人も、モノも、カネも、文化も自由に行き交う。グローバル化は止めようのない世界の潮流であり、国境という垣根はますます意味を持たなくなる。

 その現実にどう向き合うか。国を開くことが生む国民の不安をどうときほぐすか。それは、いまのどの国の政治にも通じる避けようのない難題である。

 欧州議会の選挙で、「反統合」「反ユーロ」を訴える政党が躍進した。全751議席のうち3割近い議席を得た。

 欧州は、国境をなくす最先端の実験に取り組んでいる。だが今回の選挙結果は、欧州社会にいまも根強くのこる抵抗感を映し出している。

 統合をめざす道のりに終わりはないかもしれない。どんな壁にぶつかろうとも、自由と平等の価値をもって垣根をなくす努力を滞らせてはならない。

 欧州議会は、EUと呼ばれる欧州連合の立法機関である。加盟28カ国の有権者が直接選ぶ。

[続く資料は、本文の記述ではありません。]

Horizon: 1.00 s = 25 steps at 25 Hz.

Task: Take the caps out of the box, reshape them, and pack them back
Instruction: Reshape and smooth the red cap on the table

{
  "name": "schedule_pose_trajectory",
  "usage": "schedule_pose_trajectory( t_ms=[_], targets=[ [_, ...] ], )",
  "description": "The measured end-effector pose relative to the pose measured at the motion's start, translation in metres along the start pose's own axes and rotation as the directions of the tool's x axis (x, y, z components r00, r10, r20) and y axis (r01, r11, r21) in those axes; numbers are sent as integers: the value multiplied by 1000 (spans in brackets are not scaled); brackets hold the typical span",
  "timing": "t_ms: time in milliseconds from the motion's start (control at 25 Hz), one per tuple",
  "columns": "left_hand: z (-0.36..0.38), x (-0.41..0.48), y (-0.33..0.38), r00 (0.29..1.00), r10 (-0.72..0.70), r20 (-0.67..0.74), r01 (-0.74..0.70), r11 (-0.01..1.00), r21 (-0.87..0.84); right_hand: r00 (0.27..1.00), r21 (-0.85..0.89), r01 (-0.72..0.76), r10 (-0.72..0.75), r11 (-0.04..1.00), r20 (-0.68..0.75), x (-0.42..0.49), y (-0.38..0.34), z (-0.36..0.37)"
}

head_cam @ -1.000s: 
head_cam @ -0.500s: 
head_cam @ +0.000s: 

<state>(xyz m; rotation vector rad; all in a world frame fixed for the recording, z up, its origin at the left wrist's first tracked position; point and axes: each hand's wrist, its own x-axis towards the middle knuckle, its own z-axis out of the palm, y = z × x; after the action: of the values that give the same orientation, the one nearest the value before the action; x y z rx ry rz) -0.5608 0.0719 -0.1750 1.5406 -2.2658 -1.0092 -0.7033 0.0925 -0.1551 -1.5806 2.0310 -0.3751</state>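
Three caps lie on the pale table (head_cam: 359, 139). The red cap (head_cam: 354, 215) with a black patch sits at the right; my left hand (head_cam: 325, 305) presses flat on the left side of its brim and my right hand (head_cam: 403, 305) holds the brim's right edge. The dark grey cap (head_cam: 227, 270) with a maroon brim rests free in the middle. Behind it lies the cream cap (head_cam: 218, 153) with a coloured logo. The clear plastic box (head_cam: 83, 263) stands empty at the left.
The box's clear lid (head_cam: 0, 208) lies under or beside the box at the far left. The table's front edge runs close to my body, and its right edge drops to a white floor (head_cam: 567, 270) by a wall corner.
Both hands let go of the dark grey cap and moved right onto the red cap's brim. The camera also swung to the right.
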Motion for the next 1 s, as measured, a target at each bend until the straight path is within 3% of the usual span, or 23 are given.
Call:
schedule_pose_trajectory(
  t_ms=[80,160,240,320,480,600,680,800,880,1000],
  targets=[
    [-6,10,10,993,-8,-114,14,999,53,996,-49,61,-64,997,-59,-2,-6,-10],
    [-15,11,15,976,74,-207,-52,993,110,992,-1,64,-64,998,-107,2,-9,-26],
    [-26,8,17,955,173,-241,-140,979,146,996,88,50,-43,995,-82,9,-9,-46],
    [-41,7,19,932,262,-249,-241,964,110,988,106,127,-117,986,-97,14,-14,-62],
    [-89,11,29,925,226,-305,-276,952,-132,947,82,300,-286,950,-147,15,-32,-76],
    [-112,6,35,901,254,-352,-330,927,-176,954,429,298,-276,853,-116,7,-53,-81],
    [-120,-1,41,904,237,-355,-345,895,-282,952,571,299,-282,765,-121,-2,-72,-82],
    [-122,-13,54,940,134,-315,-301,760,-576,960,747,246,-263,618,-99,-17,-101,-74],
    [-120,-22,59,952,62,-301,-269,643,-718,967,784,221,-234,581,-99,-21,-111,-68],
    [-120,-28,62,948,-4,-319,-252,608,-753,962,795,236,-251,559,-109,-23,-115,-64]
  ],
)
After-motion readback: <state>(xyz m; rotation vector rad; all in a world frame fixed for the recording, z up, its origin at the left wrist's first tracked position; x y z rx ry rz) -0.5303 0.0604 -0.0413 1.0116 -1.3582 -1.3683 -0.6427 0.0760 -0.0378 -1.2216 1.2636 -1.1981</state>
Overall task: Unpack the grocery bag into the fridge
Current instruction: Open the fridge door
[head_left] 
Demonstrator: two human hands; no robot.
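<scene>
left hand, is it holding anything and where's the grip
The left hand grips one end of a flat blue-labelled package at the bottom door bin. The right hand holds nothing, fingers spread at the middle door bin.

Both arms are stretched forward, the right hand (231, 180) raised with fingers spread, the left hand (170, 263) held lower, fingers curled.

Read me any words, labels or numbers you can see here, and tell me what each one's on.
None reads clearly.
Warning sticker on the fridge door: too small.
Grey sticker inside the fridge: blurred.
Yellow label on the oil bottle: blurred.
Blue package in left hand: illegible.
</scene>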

 今回の選挙でただちに統合が頓挫するわけではない。だが、気になるのは、反EU派の多くが移民の排斥を掲げ、国粋的な主張を強めていることだ。欧州各国の主要政党にも、その勢いに便乗し、主張を取り込もうとする動きがでている。

 長引く不況と失業、福祉カット。緊縮財政を各国に課すEUへの風当たりは強い。移民に対しては、雇用を奪い、福祉を食い物にしている、との批判がぶつけられている。

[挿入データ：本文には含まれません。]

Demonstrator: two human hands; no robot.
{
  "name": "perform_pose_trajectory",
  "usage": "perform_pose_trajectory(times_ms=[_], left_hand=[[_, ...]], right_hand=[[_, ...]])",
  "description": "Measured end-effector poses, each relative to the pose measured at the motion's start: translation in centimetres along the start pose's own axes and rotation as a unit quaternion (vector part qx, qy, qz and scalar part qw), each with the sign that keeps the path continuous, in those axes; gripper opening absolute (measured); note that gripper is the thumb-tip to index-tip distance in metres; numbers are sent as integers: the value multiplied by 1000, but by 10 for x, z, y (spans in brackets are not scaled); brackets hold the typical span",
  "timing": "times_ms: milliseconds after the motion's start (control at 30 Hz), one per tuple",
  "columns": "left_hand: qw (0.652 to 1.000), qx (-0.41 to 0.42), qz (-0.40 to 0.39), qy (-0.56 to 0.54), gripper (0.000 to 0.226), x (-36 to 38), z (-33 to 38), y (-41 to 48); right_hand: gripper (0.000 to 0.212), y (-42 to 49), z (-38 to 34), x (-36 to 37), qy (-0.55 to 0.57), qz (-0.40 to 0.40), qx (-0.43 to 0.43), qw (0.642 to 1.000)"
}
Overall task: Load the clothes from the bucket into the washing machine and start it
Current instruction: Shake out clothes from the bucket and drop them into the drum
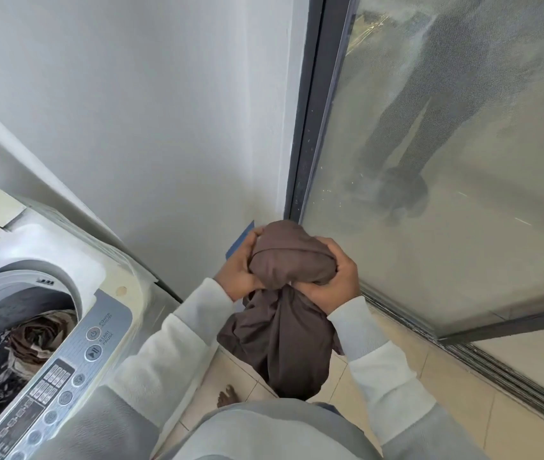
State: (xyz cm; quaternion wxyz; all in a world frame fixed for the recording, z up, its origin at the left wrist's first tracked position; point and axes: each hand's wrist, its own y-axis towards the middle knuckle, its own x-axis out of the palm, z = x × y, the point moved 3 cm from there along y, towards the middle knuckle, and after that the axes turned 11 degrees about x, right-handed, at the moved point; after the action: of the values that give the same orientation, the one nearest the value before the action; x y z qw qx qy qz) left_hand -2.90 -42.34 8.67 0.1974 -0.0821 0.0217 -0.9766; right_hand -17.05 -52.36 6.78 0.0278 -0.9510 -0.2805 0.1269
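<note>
— Which way did the cloth [284,343] run?
— Up and down. Its loose end hung toward the floor [380,370], above a bare foot [227,396]; its bunched top sat between the hands.
— Around it?
— The washer [48,240] stood left, its panel [51,386] nearest, patterned clothes [15,356] in the open drum. A wall [164,127] rose beyond, a glass door [446,194] far right.
— The hands?
— The left hand [239,273] and right hand [337,277] both gripped the bunch, fingers curled round it.

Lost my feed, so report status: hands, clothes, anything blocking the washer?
Left hand and right hand both grip the bunched brown garment, right of the washing machine. Drum open, patterned clothes inside. Nothing seen blocking the opening.
</note>
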Motion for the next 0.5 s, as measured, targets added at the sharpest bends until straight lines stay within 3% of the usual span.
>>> perform_pose_trajectory(times_ms=[33,133,233,333,400,500], left_hand=[[998,26,-46,38,111,-8,9,-2],[982,80,-119,120,112,-16,27,-7],[924,184,-137,307,118,-4,31,-11],[842,178,-77,504,118,7,20,-7],[840,148,-19,521,105,4,15,-4],[864,103,46,491,65,-5,11,2]], right_hand=[[63,1,-1,2,-11,-3,0,1000],[58,3,-6,1,-33,8,-4,999],[55,4,-14,0,-132,26,-55,989],[57,1,-26,7,-236,22,-93,967],[62,-1,-33,11,-263,2,-100,960],[69,-4,-37,13,-247,-50,-77,965]])
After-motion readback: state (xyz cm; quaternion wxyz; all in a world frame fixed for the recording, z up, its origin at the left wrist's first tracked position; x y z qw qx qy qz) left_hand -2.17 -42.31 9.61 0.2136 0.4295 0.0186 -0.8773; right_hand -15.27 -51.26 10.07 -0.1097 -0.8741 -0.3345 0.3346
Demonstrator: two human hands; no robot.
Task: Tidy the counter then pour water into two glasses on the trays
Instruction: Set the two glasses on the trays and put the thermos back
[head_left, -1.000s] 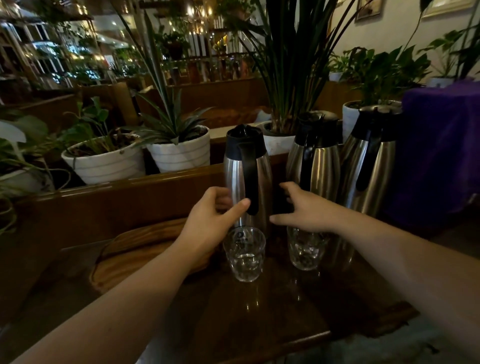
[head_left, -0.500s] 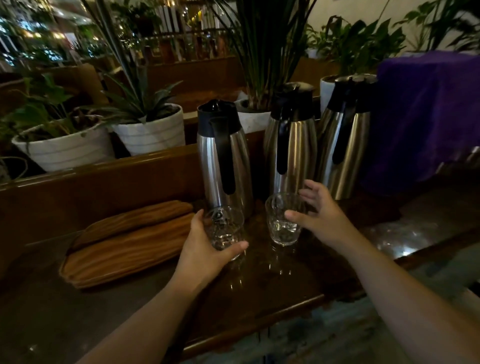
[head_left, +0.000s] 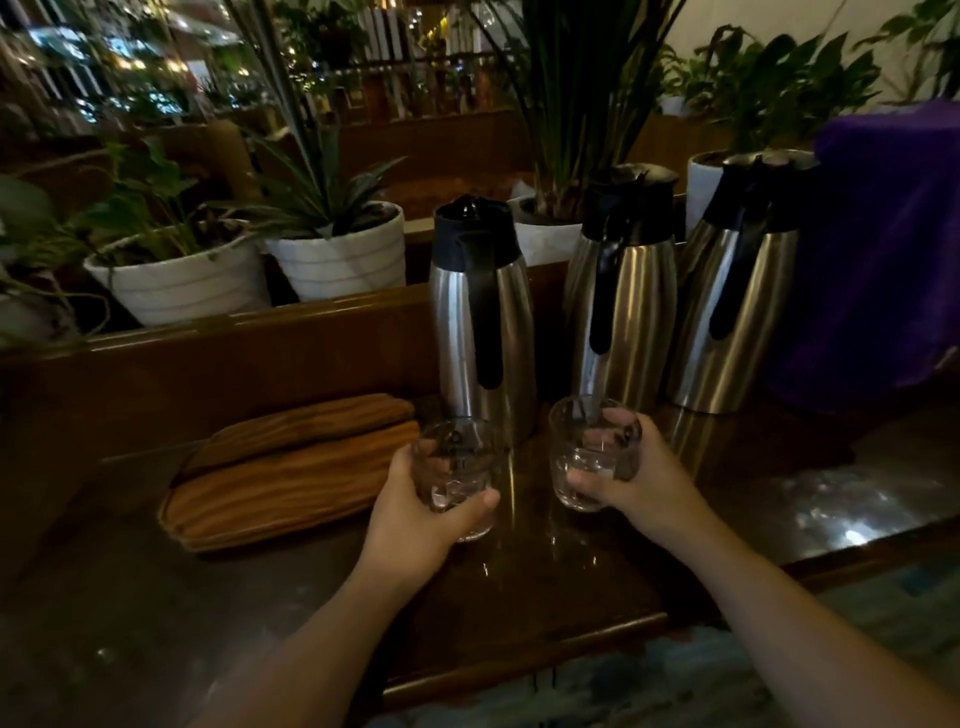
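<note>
Two clear glasses stand on the dark wooden counter (head_left: 519, 597) in front of three steel jugs. My left hand (head_left: 415, 525) is wrapped around the left glass (head_left: 457, 467). My right hand (head_left: 634, 483) grips the right glass (head_left: 582, 457), fingers around its far side. Two wooden trays (head_left: 291, 478) lie stacked to the left of the glasses, the upper one shifted toward the back. The nearest jug (head_left: 480, 322), steel with a black lid and handle, stands just behind the left glass.
Two more steel jugs (head_left: 623, 291) (head_left: 737, 296) stand to the right, by a purple cloth-covered object (head_left: 883, 260). White plant pots (head_left: 337, 254) sit on a raised ledge behind the counter. The counter's front edge runs below my wrists.
Both hands moved from near the jugs down to the glasses and closed around them. The view has tilted down and shifted, showing more of the trays.
</note>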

 国民感情が経済に影響されるのは世の常だ。むしろ事態を悪化させているのは、真の問題のありかを率直に説かず、ナショナリズムに訴える政治手法だ。

 景気、金融、環境、移民、どの問題も一国で対応できる構造ではない。だが、政治家たちは「EUが国の権限を奪ったからだ」と弁明してきた。

 再び国境の垣根を高くすれば問題は解決するかのような幻想をふりまいた責任は重い。

 EUは改めて、なぜ国の間の壁をなくすことが利益をもたらすかを説き、自らの改革にも取り組まねばならない。市民の多様な意見に目配りして納得を得る仕組みを整える必要がある。

 暮らしを左右する政策が、自分とは縁遠い政党や官僚らに決められている。そんな思いが政治への怒りやあきらめとなって投票率を下げたり、過激な主張になびいて留飲を下げたりする現象は世界各地にある。

 日本もひとごとではない。世界の現実と地続きにある日本の数々の問題を冷静に説き、そして国を開く賢い処方を多角的に論じる。そんな政治が欲しい。